### WHAT IS BEING ASKED
For the word "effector", work out how many lines in the records below contain it and state that count alone.

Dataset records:
_ _ _ _ _
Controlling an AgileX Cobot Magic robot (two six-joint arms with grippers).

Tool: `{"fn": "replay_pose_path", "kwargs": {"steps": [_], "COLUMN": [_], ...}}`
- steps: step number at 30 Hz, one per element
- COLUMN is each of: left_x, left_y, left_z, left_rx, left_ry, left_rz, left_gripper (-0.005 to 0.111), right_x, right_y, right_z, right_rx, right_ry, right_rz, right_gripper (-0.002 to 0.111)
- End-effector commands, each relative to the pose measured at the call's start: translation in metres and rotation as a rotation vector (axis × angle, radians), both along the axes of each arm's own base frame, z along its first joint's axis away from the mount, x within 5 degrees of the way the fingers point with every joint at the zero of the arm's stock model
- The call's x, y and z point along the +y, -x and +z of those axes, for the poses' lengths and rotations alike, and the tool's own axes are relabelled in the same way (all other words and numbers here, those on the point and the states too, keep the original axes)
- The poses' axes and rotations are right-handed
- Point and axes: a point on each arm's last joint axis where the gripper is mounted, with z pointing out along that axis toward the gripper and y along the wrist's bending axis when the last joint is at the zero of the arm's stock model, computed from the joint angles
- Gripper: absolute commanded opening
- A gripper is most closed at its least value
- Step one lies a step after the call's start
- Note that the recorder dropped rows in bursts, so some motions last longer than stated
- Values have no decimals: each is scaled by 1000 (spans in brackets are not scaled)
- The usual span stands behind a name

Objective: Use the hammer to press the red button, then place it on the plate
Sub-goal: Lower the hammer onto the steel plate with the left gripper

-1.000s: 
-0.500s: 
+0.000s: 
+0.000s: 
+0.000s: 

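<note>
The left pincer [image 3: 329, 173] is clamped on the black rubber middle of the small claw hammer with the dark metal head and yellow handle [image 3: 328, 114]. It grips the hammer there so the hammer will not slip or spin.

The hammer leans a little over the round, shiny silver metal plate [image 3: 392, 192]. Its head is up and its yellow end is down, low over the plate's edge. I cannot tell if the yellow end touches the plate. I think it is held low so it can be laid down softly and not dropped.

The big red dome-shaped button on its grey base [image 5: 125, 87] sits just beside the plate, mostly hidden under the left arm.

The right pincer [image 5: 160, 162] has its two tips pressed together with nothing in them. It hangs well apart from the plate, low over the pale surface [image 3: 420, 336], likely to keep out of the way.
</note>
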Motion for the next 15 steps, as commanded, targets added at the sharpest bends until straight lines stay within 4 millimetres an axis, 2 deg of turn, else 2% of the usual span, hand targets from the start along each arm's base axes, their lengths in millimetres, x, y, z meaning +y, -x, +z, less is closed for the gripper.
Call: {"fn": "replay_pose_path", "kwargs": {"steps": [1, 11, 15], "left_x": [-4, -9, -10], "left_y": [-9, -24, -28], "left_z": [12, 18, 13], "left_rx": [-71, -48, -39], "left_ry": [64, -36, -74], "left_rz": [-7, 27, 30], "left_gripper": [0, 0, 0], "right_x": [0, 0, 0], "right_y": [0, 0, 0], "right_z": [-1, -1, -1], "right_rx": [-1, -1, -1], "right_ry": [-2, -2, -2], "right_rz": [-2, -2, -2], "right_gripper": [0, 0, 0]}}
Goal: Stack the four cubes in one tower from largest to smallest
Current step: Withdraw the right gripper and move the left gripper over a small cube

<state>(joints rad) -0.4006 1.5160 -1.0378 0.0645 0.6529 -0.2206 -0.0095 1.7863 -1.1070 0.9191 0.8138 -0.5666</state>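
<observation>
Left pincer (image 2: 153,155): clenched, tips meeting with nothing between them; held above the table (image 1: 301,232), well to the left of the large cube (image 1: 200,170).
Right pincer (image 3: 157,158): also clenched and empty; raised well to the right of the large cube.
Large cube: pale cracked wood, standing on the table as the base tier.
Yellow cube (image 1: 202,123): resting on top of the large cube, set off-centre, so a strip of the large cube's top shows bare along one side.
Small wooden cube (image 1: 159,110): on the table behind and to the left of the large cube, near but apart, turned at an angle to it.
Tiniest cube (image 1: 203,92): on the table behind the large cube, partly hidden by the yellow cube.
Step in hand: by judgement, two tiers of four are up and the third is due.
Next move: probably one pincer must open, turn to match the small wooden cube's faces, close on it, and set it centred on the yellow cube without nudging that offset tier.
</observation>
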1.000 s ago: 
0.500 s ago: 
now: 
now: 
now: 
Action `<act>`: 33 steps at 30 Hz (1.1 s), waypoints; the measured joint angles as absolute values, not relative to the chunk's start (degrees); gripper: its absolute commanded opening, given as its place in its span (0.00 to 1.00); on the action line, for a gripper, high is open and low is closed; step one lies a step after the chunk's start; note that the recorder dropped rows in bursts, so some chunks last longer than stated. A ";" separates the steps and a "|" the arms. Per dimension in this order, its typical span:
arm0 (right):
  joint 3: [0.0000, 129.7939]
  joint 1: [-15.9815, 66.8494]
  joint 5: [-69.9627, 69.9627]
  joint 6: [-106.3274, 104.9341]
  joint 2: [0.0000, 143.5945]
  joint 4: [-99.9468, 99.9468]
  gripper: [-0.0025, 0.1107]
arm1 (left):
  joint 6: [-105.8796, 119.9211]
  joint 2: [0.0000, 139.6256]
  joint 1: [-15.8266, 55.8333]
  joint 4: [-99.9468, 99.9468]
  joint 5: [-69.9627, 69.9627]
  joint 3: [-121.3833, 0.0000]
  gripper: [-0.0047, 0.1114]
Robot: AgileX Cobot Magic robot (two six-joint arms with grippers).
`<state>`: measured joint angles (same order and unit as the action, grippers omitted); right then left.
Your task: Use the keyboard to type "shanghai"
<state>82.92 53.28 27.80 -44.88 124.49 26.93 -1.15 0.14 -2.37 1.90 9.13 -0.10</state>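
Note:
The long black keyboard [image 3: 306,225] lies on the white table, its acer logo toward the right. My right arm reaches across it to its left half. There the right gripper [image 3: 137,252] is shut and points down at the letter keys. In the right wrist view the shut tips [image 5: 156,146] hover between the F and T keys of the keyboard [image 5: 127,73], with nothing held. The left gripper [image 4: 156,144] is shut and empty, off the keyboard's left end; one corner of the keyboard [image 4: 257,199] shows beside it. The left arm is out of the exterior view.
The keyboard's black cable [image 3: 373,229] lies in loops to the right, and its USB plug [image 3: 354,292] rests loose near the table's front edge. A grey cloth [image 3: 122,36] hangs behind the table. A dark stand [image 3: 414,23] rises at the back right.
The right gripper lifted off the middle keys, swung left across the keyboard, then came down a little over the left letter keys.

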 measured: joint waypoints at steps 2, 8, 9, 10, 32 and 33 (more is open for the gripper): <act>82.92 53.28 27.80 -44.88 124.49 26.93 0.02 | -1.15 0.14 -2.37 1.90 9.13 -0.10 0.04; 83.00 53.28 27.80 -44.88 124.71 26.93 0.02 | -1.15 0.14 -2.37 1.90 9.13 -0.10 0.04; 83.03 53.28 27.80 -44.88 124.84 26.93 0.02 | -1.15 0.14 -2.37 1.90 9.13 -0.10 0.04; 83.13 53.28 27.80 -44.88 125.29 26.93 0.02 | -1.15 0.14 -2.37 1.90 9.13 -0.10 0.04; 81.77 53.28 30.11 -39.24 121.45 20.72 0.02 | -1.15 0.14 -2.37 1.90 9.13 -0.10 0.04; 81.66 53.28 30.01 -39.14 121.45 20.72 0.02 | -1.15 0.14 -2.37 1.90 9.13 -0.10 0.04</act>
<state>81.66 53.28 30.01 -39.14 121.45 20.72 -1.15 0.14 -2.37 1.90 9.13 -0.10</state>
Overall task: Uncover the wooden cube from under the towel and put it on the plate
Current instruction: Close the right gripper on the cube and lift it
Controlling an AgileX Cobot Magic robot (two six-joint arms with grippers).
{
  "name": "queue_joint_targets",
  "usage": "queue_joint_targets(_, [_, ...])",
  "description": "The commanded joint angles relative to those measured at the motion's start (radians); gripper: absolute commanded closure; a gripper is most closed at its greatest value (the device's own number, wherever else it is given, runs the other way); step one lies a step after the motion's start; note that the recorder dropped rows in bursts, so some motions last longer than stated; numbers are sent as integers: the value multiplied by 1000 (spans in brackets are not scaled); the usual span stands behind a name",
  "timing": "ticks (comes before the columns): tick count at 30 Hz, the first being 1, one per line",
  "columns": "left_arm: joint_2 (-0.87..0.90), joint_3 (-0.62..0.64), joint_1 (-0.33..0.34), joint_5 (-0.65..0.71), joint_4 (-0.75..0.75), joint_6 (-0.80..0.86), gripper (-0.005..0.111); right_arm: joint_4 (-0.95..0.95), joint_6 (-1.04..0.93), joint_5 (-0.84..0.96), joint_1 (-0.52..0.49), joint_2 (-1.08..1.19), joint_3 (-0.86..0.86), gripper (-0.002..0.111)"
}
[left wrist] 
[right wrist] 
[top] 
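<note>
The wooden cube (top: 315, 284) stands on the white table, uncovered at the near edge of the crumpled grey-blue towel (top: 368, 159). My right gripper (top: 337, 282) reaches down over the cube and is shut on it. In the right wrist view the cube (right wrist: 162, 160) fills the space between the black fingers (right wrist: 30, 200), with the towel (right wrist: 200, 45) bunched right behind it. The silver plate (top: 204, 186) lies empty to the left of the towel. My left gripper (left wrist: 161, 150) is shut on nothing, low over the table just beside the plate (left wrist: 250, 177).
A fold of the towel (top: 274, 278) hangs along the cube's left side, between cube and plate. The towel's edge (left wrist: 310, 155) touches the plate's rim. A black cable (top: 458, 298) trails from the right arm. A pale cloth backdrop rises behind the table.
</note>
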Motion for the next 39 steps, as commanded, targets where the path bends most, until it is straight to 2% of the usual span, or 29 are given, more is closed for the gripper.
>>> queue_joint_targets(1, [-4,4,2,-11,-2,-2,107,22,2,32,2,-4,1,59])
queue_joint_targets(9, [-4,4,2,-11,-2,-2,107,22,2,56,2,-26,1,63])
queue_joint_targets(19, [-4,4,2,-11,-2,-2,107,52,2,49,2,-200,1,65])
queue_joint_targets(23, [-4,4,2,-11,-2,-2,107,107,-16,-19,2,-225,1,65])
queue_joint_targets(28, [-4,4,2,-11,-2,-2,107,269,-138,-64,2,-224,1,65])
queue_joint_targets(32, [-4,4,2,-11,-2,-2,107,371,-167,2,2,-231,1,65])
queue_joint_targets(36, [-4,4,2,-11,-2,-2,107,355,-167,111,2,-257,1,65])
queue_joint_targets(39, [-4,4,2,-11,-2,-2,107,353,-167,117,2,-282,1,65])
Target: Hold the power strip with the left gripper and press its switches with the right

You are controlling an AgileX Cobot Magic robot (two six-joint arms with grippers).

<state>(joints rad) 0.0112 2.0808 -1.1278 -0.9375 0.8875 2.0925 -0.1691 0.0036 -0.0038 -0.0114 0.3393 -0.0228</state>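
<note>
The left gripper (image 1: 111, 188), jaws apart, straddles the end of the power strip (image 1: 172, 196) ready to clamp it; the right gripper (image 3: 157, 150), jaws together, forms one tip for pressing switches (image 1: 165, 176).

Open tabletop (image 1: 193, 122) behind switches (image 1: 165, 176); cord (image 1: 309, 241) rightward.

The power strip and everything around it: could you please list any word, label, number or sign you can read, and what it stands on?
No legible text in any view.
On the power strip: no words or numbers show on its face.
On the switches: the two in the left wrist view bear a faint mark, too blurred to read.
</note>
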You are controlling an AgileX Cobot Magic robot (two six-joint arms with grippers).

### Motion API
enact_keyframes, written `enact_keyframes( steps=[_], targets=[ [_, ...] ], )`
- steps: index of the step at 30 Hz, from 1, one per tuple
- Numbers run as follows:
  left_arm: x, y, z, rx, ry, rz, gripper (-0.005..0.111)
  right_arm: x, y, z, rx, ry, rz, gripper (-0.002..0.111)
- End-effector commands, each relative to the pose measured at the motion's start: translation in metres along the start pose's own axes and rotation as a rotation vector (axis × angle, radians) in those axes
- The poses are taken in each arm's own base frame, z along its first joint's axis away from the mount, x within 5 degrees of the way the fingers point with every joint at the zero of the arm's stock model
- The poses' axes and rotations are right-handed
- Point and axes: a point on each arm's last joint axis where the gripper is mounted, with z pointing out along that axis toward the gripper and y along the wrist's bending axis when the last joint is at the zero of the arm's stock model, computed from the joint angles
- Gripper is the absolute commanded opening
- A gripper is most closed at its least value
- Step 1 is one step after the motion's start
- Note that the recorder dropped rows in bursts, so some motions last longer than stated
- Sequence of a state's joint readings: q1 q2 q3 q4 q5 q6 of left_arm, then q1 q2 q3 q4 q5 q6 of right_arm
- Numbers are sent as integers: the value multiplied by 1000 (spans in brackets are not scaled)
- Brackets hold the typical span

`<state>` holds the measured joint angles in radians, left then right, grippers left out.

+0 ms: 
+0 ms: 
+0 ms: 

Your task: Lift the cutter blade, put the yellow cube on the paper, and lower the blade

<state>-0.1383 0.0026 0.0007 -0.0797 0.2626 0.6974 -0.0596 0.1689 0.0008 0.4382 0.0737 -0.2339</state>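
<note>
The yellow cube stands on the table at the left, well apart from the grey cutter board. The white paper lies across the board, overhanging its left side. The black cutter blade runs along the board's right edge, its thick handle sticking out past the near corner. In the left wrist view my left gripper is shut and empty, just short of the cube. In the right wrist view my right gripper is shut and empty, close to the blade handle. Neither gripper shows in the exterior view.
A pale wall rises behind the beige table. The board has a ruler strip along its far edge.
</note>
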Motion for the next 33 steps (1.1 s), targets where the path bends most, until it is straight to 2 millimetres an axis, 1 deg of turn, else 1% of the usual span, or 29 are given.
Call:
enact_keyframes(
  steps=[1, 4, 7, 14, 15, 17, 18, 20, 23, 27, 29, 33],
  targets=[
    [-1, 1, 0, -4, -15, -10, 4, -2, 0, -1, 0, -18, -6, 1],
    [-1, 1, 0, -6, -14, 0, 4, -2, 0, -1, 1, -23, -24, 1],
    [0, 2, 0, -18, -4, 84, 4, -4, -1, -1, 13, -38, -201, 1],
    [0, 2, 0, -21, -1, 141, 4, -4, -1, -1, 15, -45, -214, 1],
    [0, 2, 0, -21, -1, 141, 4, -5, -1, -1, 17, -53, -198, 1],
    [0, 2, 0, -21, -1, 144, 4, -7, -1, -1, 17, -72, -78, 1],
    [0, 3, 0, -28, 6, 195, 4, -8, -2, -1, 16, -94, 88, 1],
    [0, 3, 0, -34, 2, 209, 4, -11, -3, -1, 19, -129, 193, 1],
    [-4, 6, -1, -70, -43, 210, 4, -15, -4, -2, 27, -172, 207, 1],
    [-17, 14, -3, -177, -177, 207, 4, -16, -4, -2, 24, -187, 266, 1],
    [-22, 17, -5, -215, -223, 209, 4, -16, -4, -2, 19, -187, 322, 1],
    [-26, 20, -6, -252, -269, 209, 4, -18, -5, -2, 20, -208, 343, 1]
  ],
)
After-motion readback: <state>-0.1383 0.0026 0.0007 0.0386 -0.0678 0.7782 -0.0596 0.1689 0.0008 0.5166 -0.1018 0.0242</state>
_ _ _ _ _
### EXPECTED OUTPUT
2